THE PROBLEM »
Please copy out every line of the listing below in which the word "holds" appears.

DATA SHOWN »
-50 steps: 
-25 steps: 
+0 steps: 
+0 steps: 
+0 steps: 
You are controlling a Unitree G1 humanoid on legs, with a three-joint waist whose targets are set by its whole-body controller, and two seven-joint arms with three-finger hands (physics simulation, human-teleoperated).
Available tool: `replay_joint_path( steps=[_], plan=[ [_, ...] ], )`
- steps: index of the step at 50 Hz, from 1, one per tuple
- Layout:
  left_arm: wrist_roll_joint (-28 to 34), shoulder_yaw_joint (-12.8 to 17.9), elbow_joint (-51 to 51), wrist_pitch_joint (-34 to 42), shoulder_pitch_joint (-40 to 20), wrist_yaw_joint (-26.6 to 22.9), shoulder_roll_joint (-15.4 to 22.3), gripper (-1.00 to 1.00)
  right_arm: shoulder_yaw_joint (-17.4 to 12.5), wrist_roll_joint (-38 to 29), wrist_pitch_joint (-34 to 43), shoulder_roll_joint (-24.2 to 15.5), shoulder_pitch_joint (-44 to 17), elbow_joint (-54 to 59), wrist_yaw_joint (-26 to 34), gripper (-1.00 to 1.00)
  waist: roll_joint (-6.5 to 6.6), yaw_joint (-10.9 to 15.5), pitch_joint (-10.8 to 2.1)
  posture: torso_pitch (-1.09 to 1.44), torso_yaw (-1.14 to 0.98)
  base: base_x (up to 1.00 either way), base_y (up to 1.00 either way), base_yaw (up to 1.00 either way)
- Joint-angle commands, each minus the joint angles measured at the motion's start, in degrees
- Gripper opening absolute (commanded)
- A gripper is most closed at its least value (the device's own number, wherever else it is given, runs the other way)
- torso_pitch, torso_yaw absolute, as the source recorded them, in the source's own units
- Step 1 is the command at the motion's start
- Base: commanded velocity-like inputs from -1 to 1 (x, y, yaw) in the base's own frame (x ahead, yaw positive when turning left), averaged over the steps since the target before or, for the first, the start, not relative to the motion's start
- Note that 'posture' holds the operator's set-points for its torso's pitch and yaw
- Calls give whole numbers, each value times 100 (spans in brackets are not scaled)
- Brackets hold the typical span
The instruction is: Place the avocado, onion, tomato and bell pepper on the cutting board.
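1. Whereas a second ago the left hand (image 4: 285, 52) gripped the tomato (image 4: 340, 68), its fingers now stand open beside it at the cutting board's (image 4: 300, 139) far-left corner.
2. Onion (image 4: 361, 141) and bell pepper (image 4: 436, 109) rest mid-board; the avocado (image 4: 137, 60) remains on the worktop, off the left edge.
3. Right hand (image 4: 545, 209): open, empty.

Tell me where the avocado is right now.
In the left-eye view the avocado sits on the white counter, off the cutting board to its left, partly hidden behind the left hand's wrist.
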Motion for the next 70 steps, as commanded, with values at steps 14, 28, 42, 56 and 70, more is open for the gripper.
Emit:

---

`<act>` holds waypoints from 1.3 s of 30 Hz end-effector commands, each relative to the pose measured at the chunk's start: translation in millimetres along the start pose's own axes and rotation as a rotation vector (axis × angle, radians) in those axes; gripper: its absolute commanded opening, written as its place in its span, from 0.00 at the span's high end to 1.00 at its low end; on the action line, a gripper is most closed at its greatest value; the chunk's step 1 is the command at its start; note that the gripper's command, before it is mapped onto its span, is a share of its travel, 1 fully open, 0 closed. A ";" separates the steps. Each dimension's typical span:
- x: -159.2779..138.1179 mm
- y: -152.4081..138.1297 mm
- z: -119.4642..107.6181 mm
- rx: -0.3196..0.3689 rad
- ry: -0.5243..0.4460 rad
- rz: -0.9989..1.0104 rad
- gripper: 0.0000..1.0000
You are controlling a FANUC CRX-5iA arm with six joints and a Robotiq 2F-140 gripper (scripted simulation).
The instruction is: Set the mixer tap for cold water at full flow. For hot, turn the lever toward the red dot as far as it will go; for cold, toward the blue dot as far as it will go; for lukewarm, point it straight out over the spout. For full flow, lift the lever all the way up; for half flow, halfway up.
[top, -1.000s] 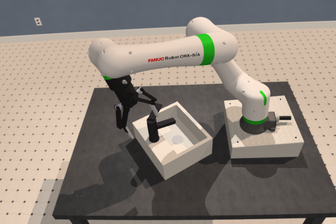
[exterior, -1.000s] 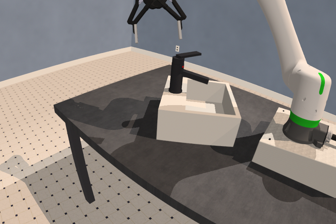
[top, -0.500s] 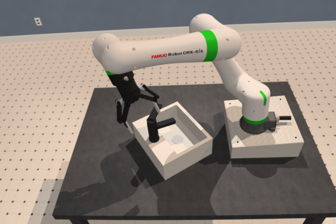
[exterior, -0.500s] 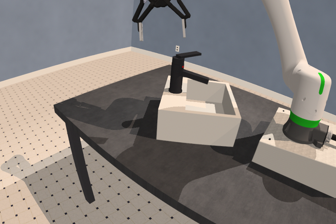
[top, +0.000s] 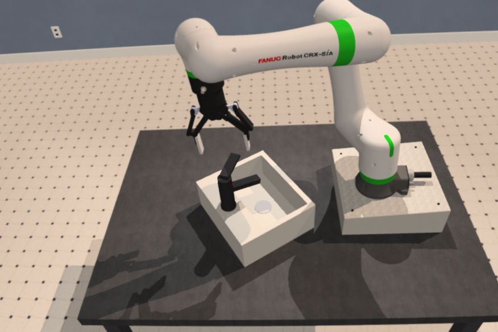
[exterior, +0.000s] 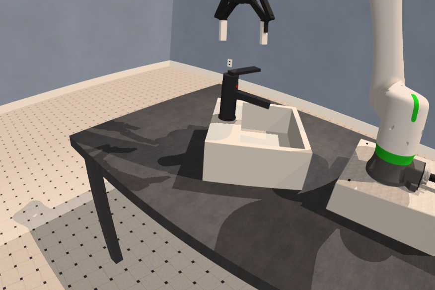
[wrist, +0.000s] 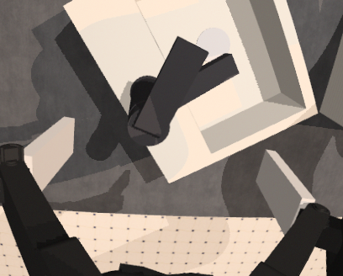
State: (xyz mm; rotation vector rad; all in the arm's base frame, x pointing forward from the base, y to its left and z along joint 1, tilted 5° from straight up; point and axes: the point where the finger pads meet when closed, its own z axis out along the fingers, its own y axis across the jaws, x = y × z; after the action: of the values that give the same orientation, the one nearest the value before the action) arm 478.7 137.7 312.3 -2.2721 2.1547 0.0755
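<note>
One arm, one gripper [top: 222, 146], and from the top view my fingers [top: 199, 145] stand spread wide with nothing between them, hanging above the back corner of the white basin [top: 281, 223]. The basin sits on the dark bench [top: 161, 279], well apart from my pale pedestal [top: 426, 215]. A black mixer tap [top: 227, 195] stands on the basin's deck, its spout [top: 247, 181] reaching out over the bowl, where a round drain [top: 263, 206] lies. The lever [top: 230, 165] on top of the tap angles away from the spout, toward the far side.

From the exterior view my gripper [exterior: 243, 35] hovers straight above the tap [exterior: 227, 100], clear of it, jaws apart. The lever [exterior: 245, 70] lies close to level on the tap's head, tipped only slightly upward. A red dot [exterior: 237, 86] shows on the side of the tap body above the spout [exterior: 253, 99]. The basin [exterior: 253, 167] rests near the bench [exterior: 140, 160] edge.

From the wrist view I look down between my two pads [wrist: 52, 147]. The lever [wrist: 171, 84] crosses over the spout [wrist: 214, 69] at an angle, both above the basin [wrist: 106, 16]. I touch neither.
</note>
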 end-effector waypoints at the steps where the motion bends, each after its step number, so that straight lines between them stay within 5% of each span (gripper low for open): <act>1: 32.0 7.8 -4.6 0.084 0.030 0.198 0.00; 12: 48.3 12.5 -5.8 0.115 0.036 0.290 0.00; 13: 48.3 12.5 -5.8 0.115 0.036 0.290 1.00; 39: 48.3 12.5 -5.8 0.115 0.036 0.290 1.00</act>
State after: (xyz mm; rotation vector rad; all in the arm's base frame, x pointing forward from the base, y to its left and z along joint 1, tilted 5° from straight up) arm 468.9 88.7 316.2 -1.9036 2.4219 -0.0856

TASK RESULT »
- Note that 'posture' holds the operator's set-points for its torso's pitch and yaw
`<act>` holds waypoints from 1.3 s of 30 Hz end-effector commands, each relative to the pose measured at the chunk's start: translation in millimetres along the start pose's own axes and rotation as a rotation vector (axis × angle, radians) in those axes; gripper: its absolute commanded opening, written as its place in its span, from 0.00 at the span's high end to 1.00 at its low end; on the action line, a gripper is most closed at its greatest value; the chunk's step 1 is the command at its start; note that the gripper's command, before it is mapped onto its span, is a share of its travel, 1 fully open, 0 closed. A ";" separates the steps. Each dimension's typical span:

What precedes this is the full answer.